Não há outras opções: ou ele perdoa e segue à frente, ou insiste em cobrar, e
demora-se nas sombras do sofrimento.
Consideramos
diferentemente o obsessor e o vingador. Embora tenham muito em comum, nos seus
métodos de ação e no que poderíamos chamar de sua filosofia, eles diferem
sutilmente: obsessão muitas vezes é vingança, mas a vingança não é,
necessariamente, um processo obsessivo. Não sei se me faço entender. O Espírito
pode vingar-se longa e profundamente, sem desencadear obsessões à sua vítima,
empenhando-se apenas em criar-lhe dificuldades e dores, angústias e
frustrações. É que o Espírito, encarnado e desencarnado, que sofre um processo
vingativo, está, de certa forma, à mercê de seu algoz, porque ao errar expôs-se
ao reajuste; mas, mesmo devendo, perante a lei desrespeitada, poderá estar a
salvo da obsessão em si mesma. Assistimos, às vezes, à vingança indireta. Sem
poderem, por qualquer razão, atingir a vítima visada, os “cobradores”

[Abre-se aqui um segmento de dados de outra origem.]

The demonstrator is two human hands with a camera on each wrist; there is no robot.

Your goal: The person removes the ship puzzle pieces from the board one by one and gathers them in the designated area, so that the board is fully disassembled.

alcançam-na fazendo sofrer aqueles que a cercam e que, por suas falhas pessoais
e por suas conexões espirituais com a vítima, são impiedosamente sacrificadas
ao ódio.
De um
pobre irmão, envolvido em antiquíssima trama vingativa, alguém ouviu dizer,
certa vez:
— Sou o
responsável por todas as dores que os teus vêm sofrendo há muito tempo...
Isto não
quer dizer que a vítima indireta seja invulnerável ou inatingível, pela santificação;
é que, empenhada em sincero e honesto processo de recuperação, dedicado à
prece, ao serviço ao próximo, à melhora íntima, coloca-se sob a proteção da
própria lei divina, que lhe concede um crédito de confiança, pois as culpas são
resgatadas também através do amor e não apenas da dor...
Atenção,
porém, para um pormenor: isto não significa que sofram os justos pelos
devedores, nem os pais pelos filhos, ou a esposa pelo marido. Não há sofrimento
inocente na justiça divina. O que acontece, nesses casos, é que o vingador
atinge a vítima (que se colocou fora de seu alcance) através daqueles que lhe
são caros, mas que também se acham em débito perante a lei, por motivos outros.